Last week I compared the market returns to the largest actively managed mutual funds plus compared with simply indexing the market.
Today, I will challenge my ongoing statement of, “It is not being in the market that is important but what you are in that is.” I will compare the performance of all nine market sectors vs. the market (S&P 500) to see if there is a difference.
First, what is a sector? Basically, sectors are a way to categorize similar types of businesses. Looking at the performance chart I designed at stockcharts.com, we can see that while all nine sectors were profitable in 2013 only three of the nine outperformed the 29.60 percent set by the market. Financials took the top spot with a 42.93 percent return, followed by the Cyclicals/Consumer Discretionary, Health Care, Industrials and finally Energy. With a 19 percent-plus difference between the market and the financials, this should be motivation to learn more about what you are in.

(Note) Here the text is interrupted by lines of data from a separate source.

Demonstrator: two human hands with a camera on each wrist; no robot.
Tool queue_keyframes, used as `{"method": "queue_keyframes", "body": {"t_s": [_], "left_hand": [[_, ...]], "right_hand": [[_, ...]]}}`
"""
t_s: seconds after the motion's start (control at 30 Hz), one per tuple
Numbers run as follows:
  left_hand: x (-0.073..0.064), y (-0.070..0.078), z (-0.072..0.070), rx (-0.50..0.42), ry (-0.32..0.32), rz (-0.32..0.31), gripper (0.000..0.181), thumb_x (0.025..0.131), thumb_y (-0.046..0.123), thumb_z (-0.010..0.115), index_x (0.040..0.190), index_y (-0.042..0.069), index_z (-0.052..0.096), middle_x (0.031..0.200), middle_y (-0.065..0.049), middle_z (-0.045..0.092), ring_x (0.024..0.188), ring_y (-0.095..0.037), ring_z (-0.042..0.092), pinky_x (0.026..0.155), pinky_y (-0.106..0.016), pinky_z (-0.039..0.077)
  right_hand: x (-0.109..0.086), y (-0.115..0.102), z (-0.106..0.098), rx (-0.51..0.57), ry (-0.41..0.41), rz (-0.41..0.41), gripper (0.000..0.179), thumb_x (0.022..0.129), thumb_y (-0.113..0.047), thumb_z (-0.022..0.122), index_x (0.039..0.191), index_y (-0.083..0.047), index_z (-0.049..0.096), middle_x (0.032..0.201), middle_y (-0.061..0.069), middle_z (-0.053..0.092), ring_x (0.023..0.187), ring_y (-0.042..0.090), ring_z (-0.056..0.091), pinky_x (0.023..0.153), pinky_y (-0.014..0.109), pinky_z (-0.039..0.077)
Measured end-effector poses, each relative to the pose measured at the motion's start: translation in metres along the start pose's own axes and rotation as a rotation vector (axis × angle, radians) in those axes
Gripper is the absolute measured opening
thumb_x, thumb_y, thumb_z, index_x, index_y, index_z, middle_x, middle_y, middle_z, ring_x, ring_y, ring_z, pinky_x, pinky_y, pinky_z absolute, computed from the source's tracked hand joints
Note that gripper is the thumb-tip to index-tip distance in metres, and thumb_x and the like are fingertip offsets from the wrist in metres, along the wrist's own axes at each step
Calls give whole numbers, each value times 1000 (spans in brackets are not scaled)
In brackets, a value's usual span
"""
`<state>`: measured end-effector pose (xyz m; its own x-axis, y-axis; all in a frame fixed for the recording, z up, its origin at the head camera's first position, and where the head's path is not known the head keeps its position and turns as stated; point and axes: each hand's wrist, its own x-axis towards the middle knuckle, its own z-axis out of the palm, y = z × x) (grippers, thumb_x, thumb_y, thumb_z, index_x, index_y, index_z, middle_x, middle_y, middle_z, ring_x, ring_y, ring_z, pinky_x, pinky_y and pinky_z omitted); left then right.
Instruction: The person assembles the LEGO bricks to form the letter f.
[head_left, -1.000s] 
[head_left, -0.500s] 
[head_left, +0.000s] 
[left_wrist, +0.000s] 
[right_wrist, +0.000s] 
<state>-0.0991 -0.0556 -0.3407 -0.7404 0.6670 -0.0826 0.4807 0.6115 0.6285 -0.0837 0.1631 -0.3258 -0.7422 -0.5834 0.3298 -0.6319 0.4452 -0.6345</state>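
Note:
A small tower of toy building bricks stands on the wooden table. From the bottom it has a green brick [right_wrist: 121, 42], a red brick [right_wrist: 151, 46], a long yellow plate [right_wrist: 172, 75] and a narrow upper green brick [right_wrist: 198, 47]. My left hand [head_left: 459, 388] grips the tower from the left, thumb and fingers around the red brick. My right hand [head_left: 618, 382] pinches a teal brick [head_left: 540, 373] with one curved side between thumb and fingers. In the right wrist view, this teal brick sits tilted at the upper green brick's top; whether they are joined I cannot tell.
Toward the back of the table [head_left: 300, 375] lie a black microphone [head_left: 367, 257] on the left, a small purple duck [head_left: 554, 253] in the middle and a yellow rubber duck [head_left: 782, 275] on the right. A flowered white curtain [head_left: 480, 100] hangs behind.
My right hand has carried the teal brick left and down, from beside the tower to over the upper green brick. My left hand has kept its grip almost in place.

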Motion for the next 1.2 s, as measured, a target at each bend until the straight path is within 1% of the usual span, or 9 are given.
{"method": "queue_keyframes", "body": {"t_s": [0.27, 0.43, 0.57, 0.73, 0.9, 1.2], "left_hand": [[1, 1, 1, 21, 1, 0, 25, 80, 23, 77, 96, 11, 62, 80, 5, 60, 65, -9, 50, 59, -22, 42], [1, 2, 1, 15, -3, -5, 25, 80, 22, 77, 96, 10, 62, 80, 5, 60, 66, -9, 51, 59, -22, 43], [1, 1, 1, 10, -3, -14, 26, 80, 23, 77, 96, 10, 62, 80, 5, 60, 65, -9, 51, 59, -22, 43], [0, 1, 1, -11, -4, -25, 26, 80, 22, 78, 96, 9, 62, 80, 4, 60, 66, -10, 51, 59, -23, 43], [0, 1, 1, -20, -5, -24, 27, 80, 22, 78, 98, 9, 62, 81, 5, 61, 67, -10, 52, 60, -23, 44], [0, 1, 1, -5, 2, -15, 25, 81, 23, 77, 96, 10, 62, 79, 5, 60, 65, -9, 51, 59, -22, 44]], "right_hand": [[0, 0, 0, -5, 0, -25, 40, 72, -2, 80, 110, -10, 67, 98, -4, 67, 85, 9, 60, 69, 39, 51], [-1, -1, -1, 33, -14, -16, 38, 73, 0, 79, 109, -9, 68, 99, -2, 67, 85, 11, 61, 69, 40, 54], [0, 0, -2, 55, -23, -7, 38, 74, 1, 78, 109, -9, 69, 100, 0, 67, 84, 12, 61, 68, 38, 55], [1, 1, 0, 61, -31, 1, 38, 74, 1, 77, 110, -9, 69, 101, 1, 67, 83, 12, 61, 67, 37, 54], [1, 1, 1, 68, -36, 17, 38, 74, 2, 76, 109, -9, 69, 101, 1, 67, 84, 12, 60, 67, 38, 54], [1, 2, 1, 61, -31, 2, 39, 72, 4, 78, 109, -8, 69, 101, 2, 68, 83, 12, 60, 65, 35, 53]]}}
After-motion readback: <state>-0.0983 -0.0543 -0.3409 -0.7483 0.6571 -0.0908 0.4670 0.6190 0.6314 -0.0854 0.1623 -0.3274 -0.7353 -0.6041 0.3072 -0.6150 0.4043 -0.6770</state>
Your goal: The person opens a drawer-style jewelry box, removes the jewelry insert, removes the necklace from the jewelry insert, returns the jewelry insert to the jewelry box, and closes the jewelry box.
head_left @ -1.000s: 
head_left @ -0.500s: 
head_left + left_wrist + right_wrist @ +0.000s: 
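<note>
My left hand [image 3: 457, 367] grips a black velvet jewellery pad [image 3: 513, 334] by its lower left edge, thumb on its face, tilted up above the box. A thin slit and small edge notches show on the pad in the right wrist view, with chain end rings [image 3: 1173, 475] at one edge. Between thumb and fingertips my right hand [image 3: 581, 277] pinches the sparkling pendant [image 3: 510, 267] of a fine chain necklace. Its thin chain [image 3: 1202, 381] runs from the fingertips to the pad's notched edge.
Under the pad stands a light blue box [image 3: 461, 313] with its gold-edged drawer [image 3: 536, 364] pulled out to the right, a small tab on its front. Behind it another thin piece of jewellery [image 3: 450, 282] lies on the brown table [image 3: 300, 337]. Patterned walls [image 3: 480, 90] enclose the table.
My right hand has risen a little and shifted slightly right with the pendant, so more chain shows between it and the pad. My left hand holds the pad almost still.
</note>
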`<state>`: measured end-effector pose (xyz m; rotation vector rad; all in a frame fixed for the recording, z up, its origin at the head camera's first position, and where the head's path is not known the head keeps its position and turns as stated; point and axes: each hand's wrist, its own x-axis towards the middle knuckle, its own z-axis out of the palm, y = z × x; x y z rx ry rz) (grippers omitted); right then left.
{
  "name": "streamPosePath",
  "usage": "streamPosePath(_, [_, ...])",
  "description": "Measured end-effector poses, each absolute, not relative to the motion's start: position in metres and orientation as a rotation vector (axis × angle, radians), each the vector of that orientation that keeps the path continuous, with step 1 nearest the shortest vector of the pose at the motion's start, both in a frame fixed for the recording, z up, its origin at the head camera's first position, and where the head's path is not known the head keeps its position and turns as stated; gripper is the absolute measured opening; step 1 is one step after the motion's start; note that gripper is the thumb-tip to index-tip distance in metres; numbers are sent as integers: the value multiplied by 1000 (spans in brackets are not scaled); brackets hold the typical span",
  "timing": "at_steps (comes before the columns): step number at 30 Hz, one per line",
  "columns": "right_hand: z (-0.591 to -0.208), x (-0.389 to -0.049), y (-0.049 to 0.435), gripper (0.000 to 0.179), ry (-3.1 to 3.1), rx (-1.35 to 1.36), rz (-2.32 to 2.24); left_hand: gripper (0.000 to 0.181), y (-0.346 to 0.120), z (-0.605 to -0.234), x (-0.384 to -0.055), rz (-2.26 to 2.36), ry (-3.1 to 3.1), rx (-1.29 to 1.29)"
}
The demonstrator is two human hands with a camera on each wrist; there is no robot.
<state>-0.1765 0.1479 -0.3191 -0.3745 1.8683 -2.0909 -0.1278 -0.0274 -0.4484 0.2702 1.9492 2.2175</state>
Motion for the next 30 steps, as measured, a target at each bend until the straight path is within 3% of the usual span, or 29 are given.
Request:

Keep in mind, there are low fee Exchange Traded Funds that track each sector. Some like XLF, the SPDR Financial Select Sector ETF has a dividend of 1.53 percent, with a low expense ratio of .18 percent. There are also mutual funds that track these sectors. However, make sure there is at least a one and a half percent spread between the total expense and the dividend.
If you want to learn more about sectors and charting (technical analysis), check out my Financial Friday series at John A. Logan College.
Next week, I will challenge Wall Street’s ongoing love affair with large-cap funds and compare the performance vs. small and mid-caps to see if there is a difference.
Plan your work, work your plan and learn to share your harvest!